In November, 2008, California voters approved Proposition 1A, the so-called "Safe, Reliable High-Speed Passenger Train Bond Act." 1A was supposed to be a $9.95 billion bond measure, that would pay for an "800-mile High-Speed Train Network."
Voters were promised "Travel from Los Angeles to San Francisco in about 2½ hours for about $50 a person." Environmentally sensitive Californians were promised "Electric-powered High-Speed Trains [that] will remove... greenhouse gases equal to the pollution of nearly 1 million cars."
All this, "without raising taxes."
I wonder how they will manage that, given that the most conservative current cost estimates for the project are sixty-eight billion dollars. Did they go back to the voters and ask for the rest of the money? No. But the federal government did step in with $3.2 billion in grants.
The federal government also, through the Surface Transportation Board, ruled that "construction did not have to comply with the California Environmental Quality Act." I admire the way the Obama administration always finds the money and environmental waivers for their boondoggles, whether it's Solyndra, wind farm subsidies, or the solar plant at Ivanpah that incinerates birds and costs three times more per kilowatt than nuclear, coal or natural gas.
That still leaves more than a fifty-five billion dollar shortfall. So the state is going to take money from the carbon dioxide permitting scheme known as AB32 and divert it to the train project. Neither the Governor nor the legislature thought it necessary to ask the taxpayer's permission.
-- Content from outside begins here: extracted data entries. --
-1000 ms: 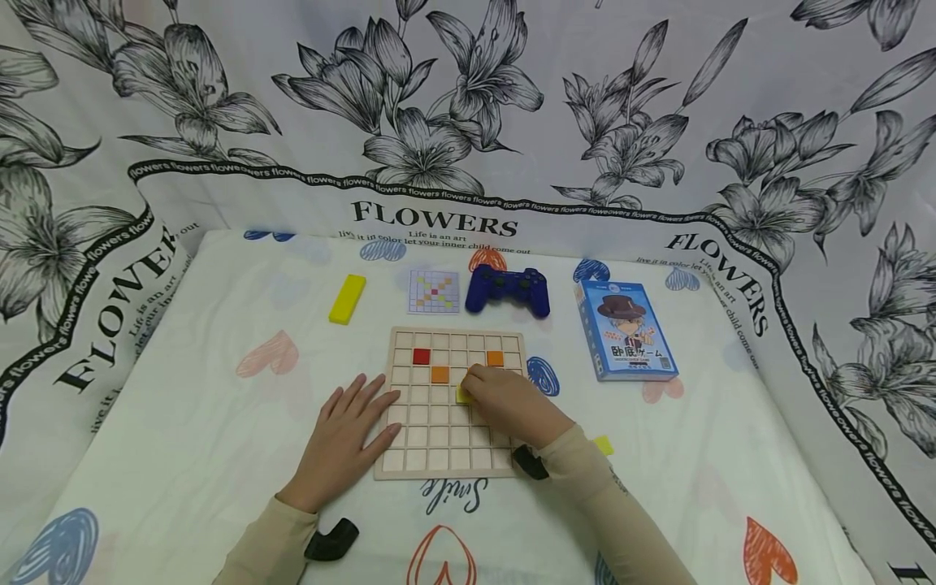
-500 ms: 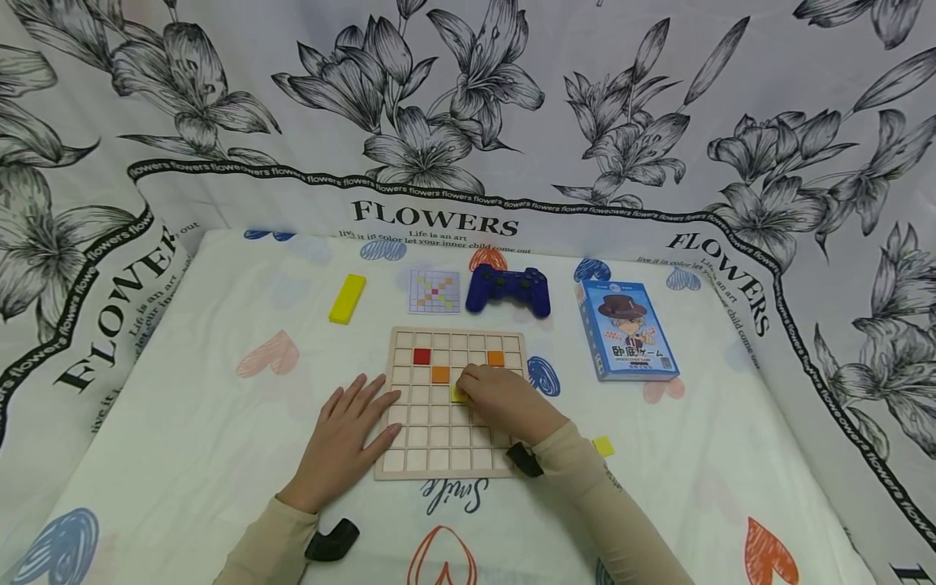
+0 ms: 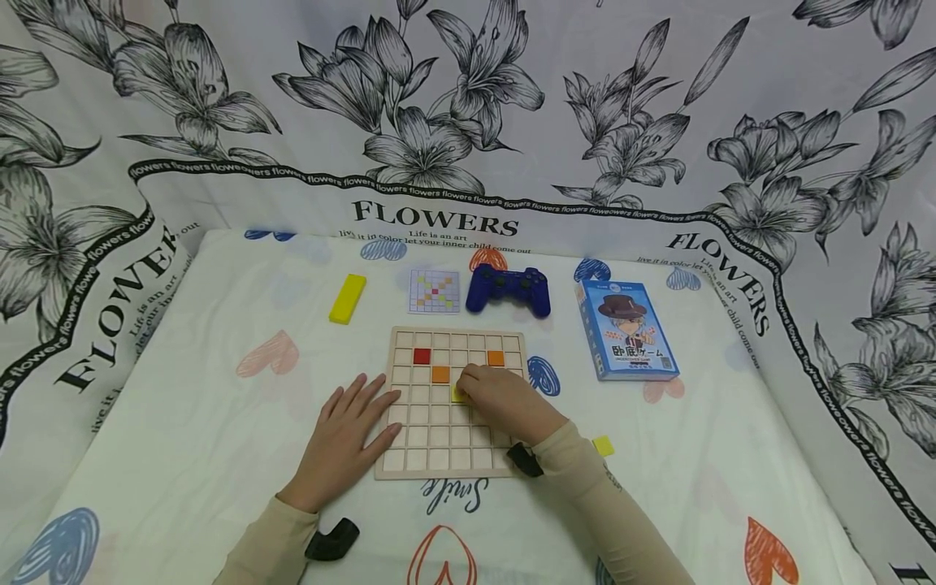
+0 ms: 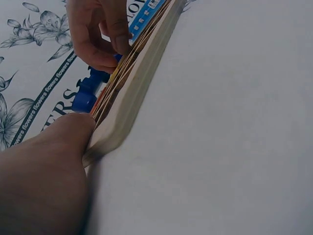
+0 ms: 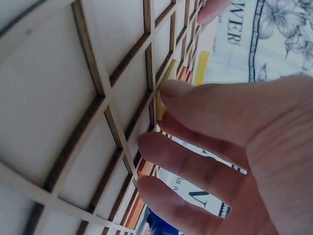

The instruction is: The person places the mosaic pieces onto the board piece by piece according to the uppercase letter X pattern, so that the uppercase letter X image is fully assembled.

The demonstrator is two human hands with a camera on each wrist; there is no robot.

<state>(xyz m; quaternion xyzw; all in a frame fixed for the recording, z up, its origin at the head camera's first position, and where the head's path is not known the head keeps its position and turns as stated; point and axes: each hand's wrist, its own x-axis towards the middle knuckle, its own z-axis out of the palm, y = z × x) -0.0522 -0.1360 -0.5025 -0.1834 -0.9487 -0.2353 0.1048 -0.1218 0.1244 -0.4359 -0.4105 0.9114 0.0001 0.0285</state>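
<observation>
My right grip (image 3: 512, 400) pinches a yellow tile (image 3: 457, 395), gridded board (image 3: 439, 439) right beneath it, left grip (image 3: 349, 437) spread at the board's edge

Right grip (image 3: 512, 404) slightly farther left, pinched yellow tile (image 3: 457, 396) shifted with it, loose yellow tile (image 3: 603, 446) beside sleeve (image 3: 610, 500) more exposed

The board (image 3: 439, 474) lies on the sheet (image 3: 219, 439). The left hand (image 3: 344, 443) rests at its left edge; the right hand (image 3: 512, 404) is over its right half, touching a tile (image 3: 457, 395) near the middle. Three other tiles (image 3: 440, 374) sit in cells behind that one, two to the left, one to the right. Behind the board, left to right, are the bar (image 3: 347, 299), card (image 3: 435, 305) and controller (image 3: 508, 290). Right of them lies the box (image 3: 632, 333). A loose tile (image 3: 603, 446) lies right of the board, beside the right sleeve (image 3: 607, 487).
</observation>
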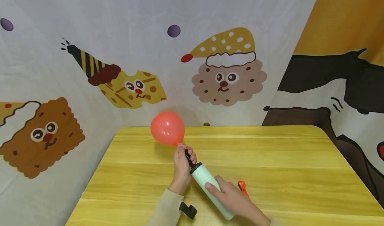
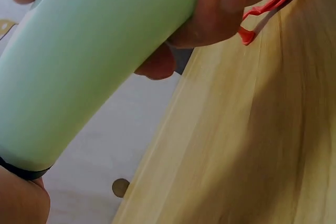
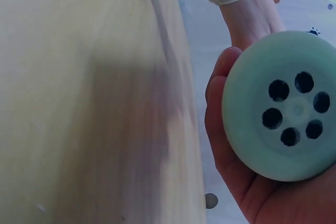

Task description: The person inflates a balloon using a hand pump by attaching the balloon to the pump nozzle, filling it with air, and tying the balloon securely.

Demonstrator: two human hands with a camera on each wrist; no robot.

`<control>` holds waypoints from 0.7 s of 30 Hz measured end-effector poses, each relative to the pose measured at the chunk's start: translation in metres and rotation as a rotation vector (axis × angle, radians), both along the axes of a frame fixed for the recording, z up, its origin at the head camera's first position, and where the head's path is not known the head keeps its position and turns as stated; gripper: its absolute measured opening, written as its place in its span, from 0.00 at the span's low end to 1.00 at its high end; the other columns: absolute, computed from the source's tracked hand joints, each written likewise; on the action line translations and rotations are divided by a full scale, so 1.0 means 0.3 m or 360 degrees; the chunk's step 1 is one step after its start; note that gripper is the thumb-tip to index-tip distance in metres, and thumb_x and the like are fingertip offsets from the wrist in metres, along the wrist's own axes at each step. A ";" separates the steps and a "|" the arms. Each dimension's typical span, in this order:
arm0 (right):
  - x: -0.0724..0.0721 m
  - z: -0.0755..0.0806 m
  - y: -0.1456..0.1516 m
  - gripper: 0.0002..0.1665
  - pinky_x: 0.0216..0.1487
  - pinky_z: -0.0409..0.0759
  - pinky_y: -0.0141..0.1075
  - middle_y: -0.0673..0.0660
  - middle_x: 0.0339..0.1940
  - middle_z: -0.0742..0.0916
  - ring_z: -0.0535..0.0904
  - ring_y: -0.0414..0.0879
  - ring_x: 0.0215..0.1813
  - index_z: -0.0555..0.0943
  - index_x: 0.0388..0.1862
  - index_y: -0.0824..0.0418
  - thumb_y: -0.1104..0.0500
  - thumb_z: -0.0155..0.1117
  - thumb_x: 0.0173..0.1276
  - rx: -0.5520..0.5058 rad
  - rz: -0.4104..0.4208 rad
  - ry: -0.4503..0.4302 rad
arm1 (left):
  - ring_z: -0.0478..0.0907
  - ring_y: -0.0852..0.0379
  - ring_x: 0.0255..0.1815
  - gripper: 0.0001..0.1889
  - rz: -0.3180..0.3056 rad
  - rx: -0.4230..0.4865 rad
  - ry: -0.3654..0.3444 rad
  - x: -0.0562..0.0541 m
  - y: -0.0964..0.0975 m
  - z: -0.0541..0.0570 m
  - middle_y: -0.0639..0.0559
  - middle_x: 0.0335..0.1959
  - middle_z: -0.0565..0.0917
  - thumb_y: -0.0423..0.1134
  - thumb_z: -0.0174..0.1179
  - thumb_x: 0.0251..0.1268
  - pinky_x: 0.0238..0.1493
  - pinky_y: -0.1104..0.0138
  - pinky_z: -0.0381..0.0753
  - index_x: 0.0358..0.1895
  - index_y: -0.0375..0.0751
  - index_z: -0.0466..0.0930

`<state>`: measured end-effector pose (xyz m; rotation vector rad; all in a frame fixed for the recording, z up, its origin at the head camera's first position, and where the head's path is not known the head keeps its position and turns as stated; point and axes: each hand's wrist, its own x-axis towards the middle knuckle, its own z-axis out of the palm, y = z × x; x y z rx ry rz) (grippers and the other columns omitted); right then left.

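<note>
A round, inflated red balloon [image 1: 167, 128] sits at the nozzle end of a hand pump, whose body is a mint-green cylinder [image 1: 210, 189] with black end parts [image 1: 196, 168]. My left hand [image 1: 182, 164] grips the balloon's neck and the pump's black front end. Around the green cylinder curl the fingers of my right hand [image 1: 232, 196]. In the right wrist view the pump's flat base [image 3: 298, 111] shows a ring of several holes. The balloon's neck is mostly hidden by the left fingers.
Beside my right hand, an uninflated red balloon [image 1: 243, 188] lies on the wooden table [image 1: 285, 159]. A black camera mount [image 1: 188, 210] sticks out from the left wrist. Behind the table hangs a cloth [image 1: 144, 26] printed with cartoon biscuits and cheese.
</note>
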<state>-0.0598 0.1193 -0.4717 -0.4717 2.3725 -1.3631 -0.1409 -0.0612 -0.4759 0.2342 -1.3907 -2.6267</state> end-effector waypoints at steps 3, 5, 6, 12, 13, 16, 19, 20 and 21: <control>0.004 -0.001 -0.004 0.29 0.26 0.80 0.36 0.51 0.30 0.83 0.79 0.42 0.27 0.75 0.57 0.67 0.42 0.51 0.84 -0.0048 0.0009 -0.0026 | 0.66 0.63 0.17 0.17 0.0008 0.0004 -0.0009 -0.011 -0.018 -0.001 0.55 0.22 0.70 0.38 0.34 0.86 0.18 0.74 0.68 0.31 0.41 0.65; 0.007 0.000 -0.001 0.29 0.26 0.80 0.36 0.51 0.31 0.83 0.80 0.41 0.28 0.75 0.58 0.68 0.42 0.51 0.84 -0.0058 0.0009 -0.0022 | 0.66 0.63 0.17 0.18 0.0021 0.0024 0.0012 -0.025 -0.034 0.005 0.55 0.22 0.70 0.38 0.35 0.86 0.18 0.74 0.68 0.31 0.41 0.65; 0.009 0.002 0.004 0.29 0.27 0.80 0.36 0.51 0.32 0.83 0.80 0.41 0.29 0.76 0.58 0.67 0.41 0.51 0.84 -0.0050 0.0009 -0.0018 | 0.66 0.63 0.17 0.18 0.0033 0.0033 0.0030 -0.034 -0.044 0.010 0.55 0.22 0.70 0.38 0.34 0.86 0.18 0.74 0.68 0.31 0.41 0.65; 0.038 0.024 0.071 0.27 0.31 0.79 0.36 0.49 0.35 0.82 0.78 0.40 0.32 0.76 0.57 0.61 0.39 0.50 0.83 0.0060 0.0055 -0.0040 | 0.66 0.62 0.17 0.18 0.0163 0.0067 0.0112 -0.086 -0.117 0.054 0.54 0.22 0.69 0.37 0.34 0.86 0.17 0.74 0.67 0.31 0.41 0.65; 0.043 0.027 0.083 0.27 0.31 0.78 0.36 0.49 0.36 0.82 0.77 0.40 0.32 0.76 0.57 0.60 0.38 0.49 0.83 0.0079 0.0065 -0.0053 | 0.65 0.62 0.17 0.18 0.0175 0.0074 0.0114 -0.092 -0.124 0.057 0.54 0.22 0.69 0.37 0.34 0.86 0.17 0.74 0.66 0.31 0.41 0.64; 0.053 0.027 0.107 0.26 0.33 0.76 0.36 0.49 0.36 0.80 0.76 0.41 0.32 0.75 0.56 0.58 0.38 0.49 0.83 0.0118 0.0086 -0.0080 | 0.65 0.62 0.17 0.18 0.0181 0.0092 0.0098 -0.100 -0.133 0.051 0.54 0.22 0.69 0.37 0.34 0.87 0.17 0.74 0.66 0.31 0.41 0.64; 0.056 0.016 0.111 0.25 0.33 0.74 0.36 0.49 0.35 0.79 0.75 0.41 0.32 0.75 0.55 0.58 0.38 0.49 0.83 0.0120 0.0100 -0.0101 | 0.65 0.62 0.17 0.18 0.0183 0.0114 0.0053 -0.096 -0.124 0.030 0.54 0.22 0.69 0.40 0.35 0.88 0.16 0.75 0.66 0.32 0.42 0.63; 0.057 0.010 0.110 0.25 0.33 0.74 0.36 0.49 0.34 0.79 0.75 0.41 0.32 0.76 0.54 0.58 0.38 0.49 0.83 0.0121 0.0099 -0.0096 | 0.65 0.63 0.17 0.18 0.0182 0.0116 0.0037 -0.092 -0.120 0.024 0.55 0.22 0.69 0.41 0.35 0.88 0.17 0.75 0.66 0.32 0.43 0.63; 0.059 0.004 0.109 0.24 0.33 0.74 0.35 0.49 0.34 0.79 0.75 0.41 0.32 0.76 0.54 0.58 0.39 0.49 0.83 0.0123 0.0096 -0.0086 | 0.65 0.63 0.17 0.18 0.0181 0.0120 0.0022 -0.087 -0.115 0.018 0.55 0.22 0.69 0.41 0.35 0.88 0.17 0.75 0.66 0.32 0.43 0.63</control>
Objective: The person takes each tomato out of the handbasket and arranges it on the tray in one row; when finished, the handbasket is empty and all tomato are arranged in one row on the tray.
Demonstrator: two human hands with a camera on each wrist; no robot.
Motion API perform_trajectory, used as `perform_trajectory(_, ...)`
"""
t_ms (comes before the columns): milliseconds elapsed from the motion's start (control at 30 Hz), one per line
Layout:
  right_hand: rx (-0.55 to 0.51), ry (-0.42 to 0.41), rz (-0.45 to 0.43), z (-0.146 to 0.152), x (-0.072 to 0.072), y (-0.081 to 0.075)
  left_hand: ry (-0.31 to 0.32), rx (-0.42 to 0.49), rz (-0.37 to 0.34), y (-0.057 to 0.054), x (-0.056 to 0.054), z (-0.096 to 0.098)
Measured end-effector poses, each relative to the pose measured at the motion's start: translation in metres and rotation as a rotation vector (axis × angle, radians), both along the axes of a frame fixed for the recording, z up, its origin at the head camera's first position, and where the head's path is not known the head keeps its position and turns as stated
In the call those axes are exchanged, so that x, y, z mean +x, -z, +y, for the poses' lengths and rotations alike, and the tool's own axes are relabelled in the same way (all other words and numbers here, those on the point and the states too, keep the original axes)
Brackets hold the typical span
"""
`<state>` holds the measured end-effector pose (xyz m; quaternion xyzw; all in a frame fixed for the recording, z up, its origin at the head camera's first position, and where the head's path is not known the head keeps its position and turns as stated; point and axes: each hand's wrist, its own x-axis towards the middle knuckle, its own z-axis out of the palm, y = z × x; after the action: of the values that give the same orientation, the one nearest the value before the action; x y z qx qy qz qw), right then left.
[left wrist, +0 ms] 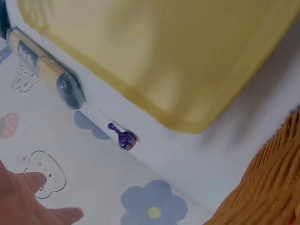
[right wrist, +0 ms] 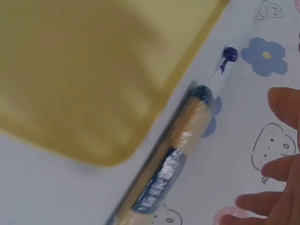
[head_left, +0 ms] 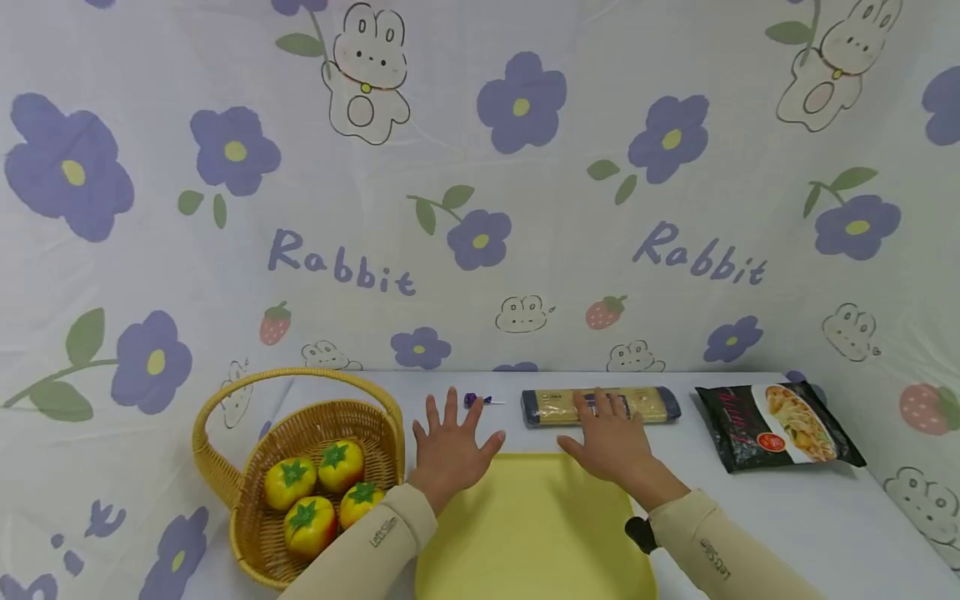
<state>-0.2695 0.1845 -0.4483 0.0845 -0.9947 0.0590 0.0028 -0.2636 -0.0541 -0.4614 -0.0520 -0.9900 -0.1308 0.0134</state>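
Both hands hover with fingers spread and hold nothing. My left hand (head_left: 454, 454) is over the far left corner of a yellow tray (head_left: 536, 533), close to a lollipop in a purple wrapper (head_left: 474, 401). My right hand (head_left: 613, 437) is above the tray's far right part, its fingertips overlapping a pack of dry noodles (head_left: 551, 407) in the head view. In the left wrist view the lollipop (left wrist: 126, 139) lies beyond the tray's corner. The noodle pack (right wrist: 183, 140) lies along the tray's far edge in the right wrist view.
Left of the tray stands a wicker basket (head_left: 238, 533) with a tall handle, holding several yellow-red fruits with green tops (head_left: 311, 527). A black food packet (head_left: 776, 427) lies at the right. A patterned cloth (head_left: 465, 167) hangs behind the white table (head_left: 757, 508).
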Motion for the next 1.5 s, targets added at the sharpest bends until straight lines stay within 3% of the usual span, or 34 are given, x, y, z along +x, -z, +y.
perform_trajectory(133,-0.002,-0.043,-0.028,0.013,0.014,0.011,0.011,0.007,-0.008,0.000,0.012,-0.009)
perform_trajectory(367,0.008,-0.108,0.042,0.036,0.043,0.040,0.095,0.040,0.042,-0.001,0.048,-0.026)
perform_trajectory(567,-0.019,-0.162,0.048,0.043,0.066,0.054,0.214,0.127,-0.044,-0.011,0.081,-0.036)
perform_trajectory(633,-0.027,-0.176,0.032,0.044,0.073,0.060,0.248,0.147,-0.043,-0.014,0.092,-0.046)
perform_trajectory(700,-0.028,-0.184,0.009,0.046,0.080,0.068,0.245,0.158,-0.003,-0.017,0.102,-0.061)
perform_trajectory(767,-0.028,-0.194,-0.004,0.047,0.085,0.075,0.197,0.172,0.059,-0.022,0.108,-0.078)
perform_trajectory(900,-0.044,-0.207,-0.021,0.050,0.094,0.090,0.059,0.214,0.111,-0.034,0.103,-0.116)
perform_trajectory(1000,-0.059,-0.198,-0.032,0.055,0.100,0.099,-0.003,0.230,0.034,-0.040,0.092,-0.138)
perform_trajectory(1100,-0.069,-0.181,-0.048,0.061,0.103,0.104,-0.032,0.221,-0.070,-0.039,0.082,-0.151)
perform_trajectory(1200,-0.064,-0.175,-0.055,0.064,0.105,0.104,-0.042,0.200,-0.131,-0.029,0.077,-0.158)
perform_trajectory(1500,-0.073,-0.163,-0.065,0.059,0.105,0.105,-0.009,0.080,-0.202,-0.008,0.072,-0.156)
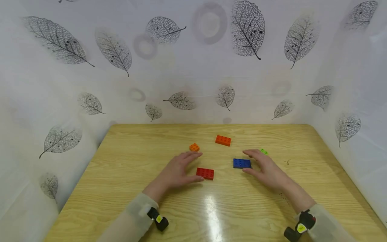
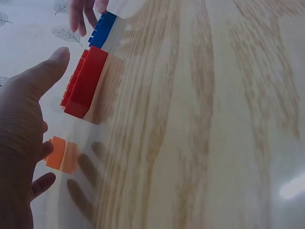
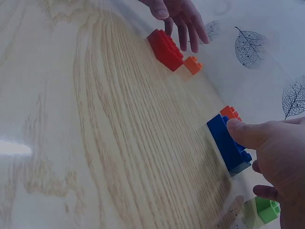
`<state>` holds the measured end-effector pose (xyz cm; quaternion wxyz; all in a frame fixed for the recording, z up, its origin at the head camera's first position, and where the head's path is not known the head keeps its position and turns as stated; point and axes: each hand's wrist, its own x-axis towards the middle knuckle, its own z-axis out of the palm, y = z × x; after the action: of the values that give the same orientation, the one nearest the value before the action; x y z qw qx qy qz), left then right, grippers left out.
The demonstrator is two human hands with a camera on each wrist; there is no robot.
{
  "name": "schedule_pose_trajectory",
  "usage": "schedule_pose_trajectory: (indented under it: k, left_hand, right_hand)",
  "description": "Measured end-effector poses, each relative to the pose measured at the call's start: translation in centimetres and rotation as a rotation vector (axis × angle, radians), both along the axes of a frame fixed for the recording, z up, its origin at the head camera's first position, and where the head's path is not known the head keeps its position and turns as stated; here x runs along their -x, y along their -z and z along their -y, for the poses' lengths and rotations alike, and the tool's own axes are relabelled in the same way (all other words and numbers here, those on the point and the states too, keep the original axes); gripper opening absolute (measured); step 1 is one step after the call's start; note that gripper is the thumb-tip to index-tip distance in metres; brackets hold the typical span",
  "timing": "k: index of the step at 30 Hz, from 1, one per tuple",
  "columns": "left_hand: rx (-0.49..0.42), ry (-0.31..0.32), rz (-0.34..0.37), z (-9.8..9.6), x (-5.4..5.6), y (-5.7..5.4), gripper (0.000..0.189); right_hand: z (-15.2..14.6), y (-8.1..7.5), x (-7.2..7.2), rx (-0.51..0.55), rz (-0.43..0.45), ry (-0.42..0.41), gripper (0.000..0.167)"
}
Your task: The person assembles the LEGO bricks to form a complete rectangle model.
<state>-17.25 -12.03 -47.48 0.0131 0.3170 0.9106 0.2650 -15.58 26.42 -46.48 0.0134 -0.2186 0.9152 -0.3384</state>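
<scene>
Head view: the left hand [image 1: 176, 172] and right hand [image 1: 267, 169] are held with thumbs and fingers apart, nothing gripped. The red brick [image 1: 207, 172] is set just right of the left palm, the nearer one, and the blue brick [image 1: 241, 163] just left of the right palm, long axes roughly parallel to the far edge of the surface [image 1: 242, 208].

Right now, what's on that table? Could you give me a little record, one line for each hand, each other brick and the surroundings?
Left hand: spread near the red brick, not gripping it
Right hand: spread around the right end of the blue brick; touching unclear
Small orange brick: just beyond the left hand
Orange-red brick: farthest back
Green brick: behind the right hand, partly hidden
Table: wooden
Backdrop: pale, leaf-printed
</scene>
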Motion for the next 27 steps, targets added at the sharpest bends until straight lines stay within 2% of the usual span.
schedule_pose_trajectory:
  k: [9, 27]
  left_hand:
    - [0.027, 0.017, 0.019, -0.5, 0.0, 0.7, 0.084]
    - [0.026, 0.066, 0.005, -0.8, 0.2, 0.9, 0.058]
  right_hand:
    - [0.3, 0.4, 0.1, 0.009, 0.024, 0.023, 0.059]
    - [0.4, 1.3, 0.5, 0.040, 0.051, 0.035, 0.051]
Construction has begun, on a puny 29-mile segment from Fresno to Madera. At 220 miles per hour, it will take less than eight minutes for a farmer to get from the Madera turnip fields to the market in Fresno. That's fresh turnip! Unfortunately, of the 526 parcels in the right-of-way, only 101 of them had been acquired.
There will always be true believers in high-speed rail. I might even be one of them, if there were a line between Los Angeles and Las Vegas. It's mostly unused federal land between the two cities, so rights of way would be much easier to acquire.
Wikipedia is apparently a true believer in high-speed rail. Their page titled California High Speed Rail reads like a sales brochure. One item that leapt from the page was #7 - Alternatives To High-Speed Rail. The California High Speed Rail Authority commissioned a study that estimated how much it would cost to build equivalent capacity using other forms of transportation. It estimated that new freeway lane-miles, airport gates and runways offering equivalent capacity would cost $158 billion. This estimate was prepared by Parsons Brinckerhoff, who are a major contractor to the Rail Authority. Cynical observers might note the conflict of interest and bias, and wonder why an impartial analyst wasn't chosen for the estimate.
When a liberal progressive tries to sell you something that sounds too good to be true, it's just another lie.